=== Work to be completed ===
Print out the data below. Do not alter a single line.

=== Data extract ===
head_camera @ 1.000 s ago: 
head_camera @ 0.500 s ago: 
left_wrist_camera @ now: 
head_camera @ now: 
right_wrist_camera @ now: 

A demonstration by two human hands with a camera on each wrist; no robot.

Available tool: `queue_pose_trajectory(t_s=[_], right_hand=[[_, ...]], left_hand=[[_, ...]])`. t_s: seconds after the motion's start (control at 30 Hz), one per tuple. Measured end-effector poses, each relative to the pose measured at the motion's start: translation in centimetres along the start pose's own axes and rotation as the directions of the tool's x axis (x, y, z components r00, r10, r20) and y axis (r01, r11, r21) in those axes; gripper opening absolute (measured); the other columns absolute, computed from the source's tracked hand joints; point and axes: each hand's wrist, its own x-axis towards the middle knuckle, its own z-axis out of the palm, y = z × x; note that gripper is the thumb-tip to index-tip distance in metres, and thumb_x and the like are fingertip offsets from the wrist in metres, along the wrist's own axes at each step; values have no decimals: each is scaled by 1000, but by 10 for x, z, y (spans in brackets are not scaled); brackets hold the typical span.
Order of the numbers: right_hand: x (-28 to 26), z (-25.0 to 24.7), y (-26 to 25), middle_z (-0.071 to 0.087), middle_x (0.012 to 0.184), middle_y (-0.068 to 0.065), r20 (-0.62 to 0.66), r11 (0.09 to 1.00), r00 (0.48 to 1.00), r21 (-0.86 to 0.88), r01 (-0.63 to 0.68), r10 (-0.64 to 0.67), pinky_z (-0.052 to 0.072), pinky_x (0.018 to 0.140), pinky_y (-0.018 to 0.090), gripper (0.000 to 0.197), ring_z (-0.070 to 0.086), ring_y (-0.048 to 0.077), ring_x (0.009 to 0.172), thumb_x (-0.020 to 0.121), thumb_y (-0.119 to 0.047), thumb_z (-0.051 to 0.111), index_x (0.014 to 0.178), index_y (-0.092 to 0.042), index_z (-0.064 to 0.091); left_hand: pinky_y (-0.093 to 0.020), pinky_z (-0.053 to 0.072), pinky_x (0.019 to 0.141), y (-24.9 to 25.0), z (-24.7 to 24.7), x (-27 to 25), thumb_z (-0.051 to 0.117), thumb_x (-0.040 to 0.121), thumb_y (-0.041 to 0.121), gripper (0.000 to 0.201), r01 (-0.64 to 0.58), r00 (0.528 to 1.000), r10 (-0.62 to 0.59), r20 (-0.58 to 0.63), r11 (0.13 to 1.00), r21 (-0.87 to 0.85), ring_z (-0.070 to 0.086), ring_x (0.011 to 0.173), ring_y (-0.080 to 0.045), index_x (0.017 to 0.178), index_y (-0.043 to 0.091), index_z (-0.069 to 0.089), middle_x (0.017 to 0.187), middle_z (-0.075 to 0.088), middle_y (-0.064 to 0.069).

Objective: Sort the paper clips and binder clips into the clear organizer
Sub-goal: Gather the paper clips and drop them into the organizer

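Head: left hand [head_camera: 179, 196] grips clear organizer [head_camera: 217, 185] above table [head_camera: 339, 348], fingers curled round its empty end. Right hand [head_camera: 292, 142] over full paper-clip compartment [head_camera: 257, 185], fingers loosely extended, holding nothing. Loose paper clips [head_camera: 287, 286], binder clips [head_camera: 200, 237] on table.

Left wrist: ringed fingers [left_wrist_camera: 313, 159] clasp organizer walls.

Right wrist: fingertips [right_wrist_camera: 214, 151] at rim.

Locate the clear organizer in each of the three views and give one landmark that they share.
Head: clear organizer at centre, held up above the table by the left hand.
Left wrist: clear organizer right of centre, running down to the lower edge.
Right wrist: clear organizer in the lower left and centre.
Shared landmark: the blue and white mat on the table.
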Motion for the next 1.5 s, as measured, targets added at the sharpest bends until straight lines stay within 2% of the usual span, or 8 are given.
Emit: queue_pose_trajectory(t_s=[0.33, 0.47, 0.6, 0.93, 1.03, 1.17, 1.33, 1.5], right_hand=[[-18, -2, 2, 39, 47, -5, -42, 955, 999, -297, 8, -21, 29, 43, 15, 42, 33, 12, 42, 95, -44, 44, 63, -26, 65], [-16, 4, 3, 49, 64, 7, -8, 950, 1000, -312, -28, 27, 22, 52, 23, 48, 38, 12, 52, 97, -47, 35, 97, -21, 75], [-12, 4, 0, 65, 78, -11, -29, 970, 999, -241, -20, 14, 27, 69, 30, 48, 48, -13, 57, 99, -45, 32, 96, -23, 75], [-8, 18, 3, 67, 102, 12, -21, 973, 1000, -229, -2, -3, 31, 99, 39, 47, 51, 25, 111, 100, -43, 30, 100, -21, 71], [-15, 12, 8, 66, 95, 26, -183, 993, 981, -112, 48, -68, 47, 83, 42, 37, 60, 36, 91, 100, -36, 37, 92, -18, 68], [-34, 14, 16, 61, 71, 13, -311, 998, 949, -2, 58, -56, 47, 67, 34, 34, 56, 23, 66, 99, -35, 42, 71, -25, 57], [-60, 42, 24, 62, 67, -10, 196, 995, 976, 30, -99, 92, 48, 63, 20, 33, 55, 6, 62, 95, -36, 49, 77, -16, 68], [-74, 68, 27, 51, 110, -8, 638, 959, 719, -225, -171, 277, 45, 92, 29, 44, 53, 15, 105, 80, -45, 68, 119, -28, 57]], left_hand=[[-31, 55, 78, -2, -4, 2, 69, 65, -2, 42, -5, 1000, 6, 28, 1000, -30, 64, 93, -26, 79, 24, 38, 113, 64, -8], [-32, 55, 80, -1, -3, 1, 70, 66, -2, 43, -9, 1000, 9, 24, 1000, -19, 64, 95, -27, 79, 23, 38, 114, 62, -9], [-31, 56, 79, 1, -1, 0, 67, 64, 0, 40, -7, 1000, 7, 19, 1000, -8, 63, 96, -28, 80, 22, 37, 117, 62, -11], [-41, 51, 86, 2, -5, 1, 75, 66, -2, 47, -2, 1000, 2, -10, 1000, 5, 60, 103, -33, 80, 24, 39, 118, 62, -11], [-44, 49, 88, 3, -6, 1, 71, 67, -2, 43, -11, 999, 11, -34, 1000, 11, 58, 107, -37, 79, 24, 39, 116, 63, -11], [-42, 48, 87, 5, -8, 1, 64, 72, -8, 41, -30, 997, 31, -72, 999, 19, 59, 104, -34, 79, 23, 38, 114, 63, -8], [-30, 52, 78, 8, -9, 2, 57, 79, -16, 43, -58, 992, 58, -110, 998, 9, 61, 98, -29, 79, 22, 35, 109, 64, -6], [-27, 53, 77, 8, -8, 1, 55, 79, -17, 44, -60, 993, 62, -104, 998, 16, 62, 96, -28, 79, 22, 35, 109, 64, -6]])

=== Exercise output ===
head_camera @ 1.000 s ago: 
head_camera @ 0.500 s ago: 
left_wrist_camera @ now: 
head_camera @ now: 
right_wrist_camera @ now: 

A demonstration by two human hands with a camera on each wrist; no robot.

Available tool: `queue_pose_trajectory(t_s=[_], right_hand=[[_, ...]], left_hand=[[_, ...]])`. t_s: seconds after the motion's start (control at 30 Hz), one per tuple. Measured end-effector poses, each relative to the pose measured at the motion's start: translation in centimetres along the start pose's own axes and rotation as the directions of the tool's x axis (x, y, z components r00, r10, r20) and y axis (r01, r11, r21) in those axes; gripper opening absolute (measured); the other columns absolute, computed from the source's tracked hand joints; point and axes: each hand's wrist, its own x-axis towards the middle knuckle, its own z-axis out of the palm, y = z × x; note that gripper is the thumb-tip to index-tip distance in metres, and thumb_x and the like are fingertip offsets from the wrist in metres, along the wrist's own axes at each step; values have no decimals: each is scaled by 1000, but by 10 for x, z, y (spans in brackets are not scaled); brackets hold the typical span.
Order of the numbers: right_hand: x (-28 to 26), z (-25.0 to 24.7), y (-26 to 25), middle_z (-0.071 to 0.087), middle_x (0.012 to 0.184), middle_y (-0.068 to 0.065), r20 (-0.62 to 0.66), r11 (0.09 to 1.00), r00 (0.48 to 1.00), r21 (-0.86 to 0.88), r01 (-0.63 to 0.68), r10 (-0.64 to 0.67), pinky_z (-0.052 to 0.072), pinky_x (0.018 to 0.140), pinky_y (-0.018 to 0.090), gripper (0.000 to 0.197), ring_z (-0.070 to 0.086), ring_y (-0.048 to 0.077), ring_x (0.009 to 0.172), thumb_x (-0.020 to 0.121), thumb_y (-0.119 to 0.047), thumb_z (-0.051 to 0.111), index_x (0.014 to 0.178), index_y (-0.092 to 0.042), index_z (-0.064 to 0.091); left_hand: pinky_y (-0.093 to 0.020), pinky_z (-0.053 to 0.072), pinky_x (0.019 to 0.141), y (-24.9 to 25.0), z (-24.7 to 24.7), x (-27 to 25), thumb_z (-0.051 to 0.117), thumb_x (-0.040 to 0.121), thumb_y (-0.041 to 0.121), gripper (0.000 to 0.201), r01 (-0.64 to 0.58), r00 (0.528 to 1.000), r10 (-0.62 to 0.59), r20 (-0.58 to 0.63), r11 (0.13 to 1.00), r21 (-0.87 to 0.85), ring_z (-0.070 to 0.086), ring_x (0.011 to 0.173), ring_y (-0.080 to 0.045), index_x (0.017 to 0.178), index_y (-0.043 to 0.091), index_z (-0.069 to 0.089), middle_x (0.017 to 0.187), middle_z (-0.075 to 0.088), middle_y (-0.064 to 0.069).

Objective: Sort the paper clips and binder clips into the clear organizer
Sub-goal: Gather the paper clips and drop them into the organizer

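Head: left hand [head_camera: 179, 196] grips clear organizer [head_camera: 217, 185] above table [head_camera: 339, 348], fingers curled round its empty end. Right hand [head_camera: 292, 142] over full paper-clip compartment [head_camera: 257, 185], fingers loosely extended, holding nothing. Loose paper clips [head_camera: 287, 286], binder clips [head_camera: 200, 237] on table.

Left wrist: ringed fingers [left_wrist_camera: 313, 159] clasp organizer walls.

Right wrist: fingertips [right_wrist_camera: 214, 151] at rim.

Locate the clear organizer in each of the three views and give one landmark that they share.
Head: clear organizer at centre, held up above the table by the left hand.
Left wrist: clear organizer right of centre, running down to the lower edge.
Right wrist: clear organizer in the lower left and centre.
Shared landmark: the blue and white mat on the table.
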Motion for the next 1.5 s, as measured, targets added at the sharpest bends until straight lines stay within 2% of the usual span, or 8 are given.
Emit: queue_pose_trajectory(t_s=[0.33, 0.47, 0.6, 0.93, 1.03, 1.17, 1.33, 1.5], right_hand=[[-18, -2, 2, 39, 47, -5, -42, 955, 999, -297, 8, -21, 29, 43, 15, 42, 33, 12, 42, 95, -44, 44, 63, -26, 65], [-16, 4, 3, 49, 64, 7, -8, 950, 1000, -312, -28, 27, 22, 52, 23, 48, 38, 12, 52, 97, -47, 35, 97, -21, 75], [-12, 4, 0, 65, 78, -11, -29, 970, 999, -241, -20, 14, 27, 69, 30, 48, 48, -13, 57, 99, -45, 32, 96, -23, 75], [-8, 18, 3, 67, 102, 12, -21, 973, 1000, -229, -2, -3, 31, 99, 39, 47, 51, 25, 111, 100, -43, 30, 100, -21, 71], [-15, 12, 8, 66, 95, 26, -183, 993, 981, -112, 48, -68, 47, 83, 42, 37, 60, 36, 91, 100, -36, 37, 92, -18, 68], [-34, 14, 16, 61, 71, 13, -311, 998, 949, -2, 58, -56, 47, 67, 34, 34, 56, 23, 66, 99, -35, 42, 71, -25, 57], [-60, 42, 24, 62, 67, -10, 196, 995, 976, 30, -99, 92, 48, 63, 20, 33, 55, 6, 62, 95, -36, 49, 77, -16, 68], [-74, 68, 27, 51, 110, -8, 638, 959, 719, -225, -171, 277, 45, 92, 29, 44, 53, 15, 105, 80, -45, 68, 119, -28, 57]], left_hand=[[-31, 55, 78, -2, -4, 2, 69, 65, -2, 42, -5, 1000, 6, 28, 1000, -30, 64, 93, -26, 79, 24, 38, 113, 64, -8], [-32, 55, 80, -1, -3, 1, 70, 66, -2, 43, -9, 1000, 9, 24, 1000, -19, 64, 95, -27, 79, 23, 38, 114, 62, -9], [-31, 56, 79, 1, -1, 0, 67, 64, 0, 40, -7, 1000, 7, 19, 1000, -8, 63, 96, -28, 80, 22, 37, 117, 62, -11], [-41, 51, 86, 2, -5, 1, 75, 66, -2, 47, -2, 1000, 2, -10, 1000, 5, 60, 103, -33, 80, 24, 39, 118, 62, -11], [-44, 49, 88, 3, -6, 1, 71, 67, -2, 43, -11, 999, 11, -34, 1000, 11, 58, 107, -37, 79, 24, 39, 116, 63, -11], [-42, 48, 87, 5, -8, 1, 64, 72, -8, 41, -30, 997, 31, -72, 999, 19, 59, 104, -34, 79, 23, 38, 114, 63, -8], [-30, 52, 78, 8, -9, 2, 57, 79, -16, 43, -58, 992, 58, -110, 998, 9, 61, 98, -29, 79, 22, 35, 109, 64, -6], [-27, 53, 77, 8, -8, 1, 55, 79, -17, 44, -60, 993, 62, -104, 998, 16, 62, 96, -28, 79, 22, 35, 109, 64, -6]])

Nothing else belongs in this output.